### EXERCISE
Give again, character for character, the lines that lie between the first line of the material and the line with "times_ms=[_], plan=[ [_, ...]", inclusive. Omit pictures.

>>>>

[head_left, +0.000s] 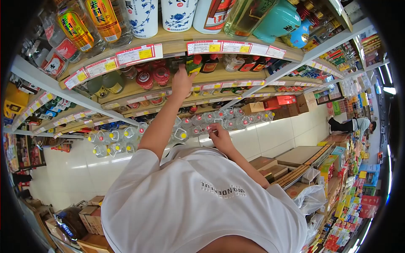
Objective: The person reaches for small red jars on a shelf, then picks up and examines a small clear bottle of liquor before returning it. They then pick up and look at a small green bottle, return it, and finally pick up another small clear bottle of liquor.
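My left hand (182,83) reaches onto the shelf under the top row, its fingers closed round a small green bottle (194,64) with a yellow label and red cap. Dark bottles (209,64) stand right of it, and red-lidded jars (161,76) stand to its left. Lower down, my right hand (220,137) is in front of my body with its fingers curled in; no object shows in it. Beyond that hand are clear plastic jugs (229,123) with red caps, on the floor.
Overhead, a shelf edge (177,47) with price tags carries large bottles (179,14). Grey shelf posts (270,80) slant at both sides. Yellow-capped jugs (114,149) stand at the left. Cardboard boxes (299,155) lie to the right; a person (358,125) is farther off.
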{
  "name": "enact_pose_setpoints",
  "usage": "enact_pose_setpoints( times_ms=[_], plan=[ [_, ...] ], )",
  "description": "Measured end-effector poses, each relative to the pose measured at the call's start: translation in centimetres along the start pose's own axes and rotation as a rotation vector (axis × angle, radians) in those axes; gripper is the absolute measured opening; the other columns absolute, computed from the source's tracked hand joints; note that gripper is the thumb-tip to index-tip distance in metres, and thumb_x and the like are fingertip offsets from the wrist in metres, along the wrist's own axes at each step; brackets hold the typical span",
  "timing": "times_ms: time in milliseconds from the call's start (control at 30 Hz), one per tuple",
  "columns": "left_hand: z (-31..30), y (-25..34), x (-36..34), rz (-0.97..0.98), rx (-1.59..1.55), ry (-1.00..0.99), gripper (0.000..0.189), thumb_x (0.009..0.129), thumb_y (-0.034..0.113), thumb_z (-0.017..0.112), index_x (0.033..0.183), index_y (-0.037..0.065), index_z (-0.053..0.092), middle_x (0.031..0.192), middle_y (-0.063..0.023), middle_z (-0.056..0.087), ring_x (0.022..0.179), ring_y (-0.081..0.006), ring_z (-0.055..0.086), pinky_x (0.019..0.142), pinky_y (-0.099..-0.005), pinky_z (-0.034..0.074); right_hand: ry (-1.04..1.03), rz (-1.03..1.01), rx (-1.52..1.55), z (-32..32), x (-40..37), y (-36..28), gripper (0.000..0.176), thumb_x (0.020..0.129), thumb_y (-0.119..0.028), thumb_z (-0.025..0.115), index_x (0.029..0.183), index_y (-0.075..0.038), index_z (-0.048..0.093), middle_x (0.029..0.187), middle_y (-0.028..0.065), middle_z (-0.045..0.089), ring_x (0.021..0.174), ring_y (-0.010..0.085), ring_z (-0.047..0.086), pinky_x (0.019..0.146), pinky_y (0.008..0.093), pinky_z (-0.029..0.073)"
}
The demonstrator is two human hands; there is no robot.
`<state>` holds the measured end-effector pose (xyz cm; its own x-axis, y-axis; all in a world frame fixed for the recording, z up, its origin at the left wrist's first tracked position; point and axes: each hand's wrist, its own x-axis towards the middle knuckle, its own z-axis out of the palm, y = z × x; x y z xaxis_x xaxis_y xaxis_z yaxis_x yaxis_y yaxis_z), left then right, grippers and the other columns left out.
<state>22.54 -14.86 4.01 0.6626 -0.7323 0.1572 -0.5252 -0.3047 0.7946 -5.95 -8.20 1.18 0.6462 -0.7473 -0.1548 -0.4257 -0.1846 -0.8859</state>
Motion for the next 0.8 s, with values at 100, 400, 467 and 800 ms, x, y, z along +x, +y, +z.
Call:
enact_pose_setpoints(
  times_ms=[100, 400, 467, 800],
  plan=[
    [0.6, -1.1, 0.4, 0.154, 0.014, 0.042, 0.052, 0.085, 0.033, 0.071, 0.121, 0.004, 0.047, 0.105, -0.0273, 0.063, 0.094, -0.0478, 0.062, 0.076, -0.0543, 0.052, -0.022, 0.035, 0.001, 0.2, 0.2, 0.0, 0.031, 0.089, -0.009, 0.061, 0.117, 0.000, 0.055, 0.091, 0.0126, 0.068, 0.072, 0.0214, 0.066, 0.065, 0.0345, 0.052],
    [1.0, -1.1, 0.3, 0.193, 0.023, 0.096, 0.046, 0.084, 0.028, 0.073, 0.117, 0.002, 0.054, 0.104, -0.0265, 0.063, 0.094, -0.0458, 0.061, 0.078, -0.0518, 0.051, -0.056, 0.007, -0.021, -0.5, 0.3, -0.6, 0.029, 0.089, -0.010, 0.061, 0.116, 0.000, 0.057, 0.093, 0.0129, 0.068, 0.074, 0.0214, 0.065, 0.068, 0.0335, 0.053],
    [0.9, -0.8, 0.3, 0.176, 0.046, 0.079, 0.046, 0.084, 0.028, 0.072, 0.117, 0.002, 0.054, 0.102, -0.0268, 0.065, 0.093, -0.0453, 0.063, 0.076, -0.0519, 0.051, -0.070, -0.007, -0.030, -1.1, 1.0, -0.1, 0.027, 0.090, -0.010, 0.060, 0.115, 0.001, 0.057, 0.092, 0.0120, 0.068, 0.076, 0.0192, 0.066, 0.068, 0.0324, 0.053],
    [0.0, -0.1, -0.5, 0.182, -0.055, 0.044, 0.050, 0.085, 0.029, 0.072, 0.120, 0.002, 0.049, 0.094, -0.0270, 0.066, 0.088, -0.0447, 0.064, 0.073, -0.0517, 0.053, -0.083, -0.136, 0.000, -3.4, 3.2, -1.7, 0.024, 0.091, -0.011, 0.060, 0.112, 0.001, 0.060, 0.087, 0.0128, 0.068, 0.073, 0.0177, 0.065, 0.066, 0.0316, 0.052]
  ],
)
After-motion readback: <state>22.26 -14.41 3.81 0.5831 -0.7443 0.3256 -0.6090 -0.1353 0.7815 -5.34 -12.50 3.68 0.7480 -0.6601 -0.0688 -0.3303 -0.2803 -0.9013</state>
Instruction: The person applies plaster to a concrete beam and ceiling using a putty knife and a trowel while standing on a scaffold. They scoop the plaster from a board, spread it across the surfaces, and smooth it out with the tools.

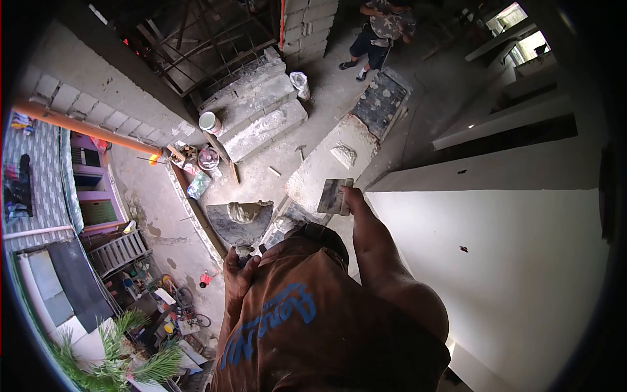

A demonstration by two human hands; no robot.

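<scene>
My right hand [353,198] is closed round the handle of a rectangular plastering trowel [330,196], held out ahead of my body with its grey, smeared blade facing up. On the other side, my left hand [240,271] has its fingers curled at the near edge of a dark mortar board [228,225]. A lump of wet grey plaster [248,212] lies on that board. How the fingers meet the board is partly hidden. My brown shirt [313,326] fills the lower middle of the view.
A plaster-covered plank [320,170] with a mortar heap [343,155] lies ahead. Concrete steps [268,127], a white bucket [209,122] and a hammer [300,152] stand beyond. A white wall [496,261] rises close on my right. Another person [385,29] stands at the back.
</scene>
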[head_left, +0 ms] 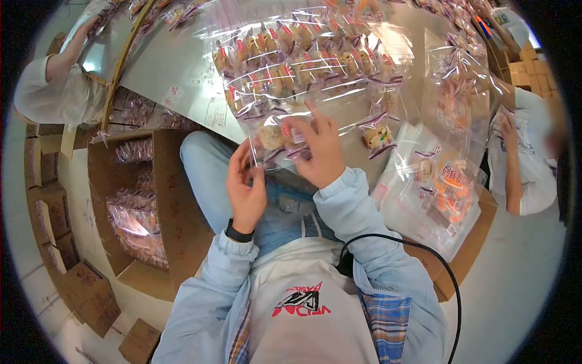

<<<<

### RESPONSE
[head_left, +0.000s] 
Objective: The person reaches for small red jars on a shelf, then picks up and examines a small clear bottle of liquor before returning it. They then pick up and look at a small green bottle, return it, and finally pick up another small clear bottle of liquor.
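My left hand (182,83) reaches onto the shelf under the top row, its fingers closed round a small green bottle (194,64) with a yellow label and red cap. Dark bottles (209,64) stand right of it, and red-lidded jars (161,76) stand to its left. Lower down, my right hand (220,137) is in front of my body with its fingers curled in; no object shows in it. Beyond that hand are clear plastic jugs (229,123) with red caps, on the floor.
Overhead, a shelf edge (177,47) with price tags carries large bottles (179,14). Grey shelf posts (270,80) slant at both sides. Yellow-capped jugs (114,149) stand at the left. Cardboard boxes (299,155) lie to the right; a person (358,125) is farther off.
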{
  "name": "enact_pose_setpoints",
  "usage": "enact_pose_setpoints( times_ms=[_], plan=[ [_, ...] ], )",

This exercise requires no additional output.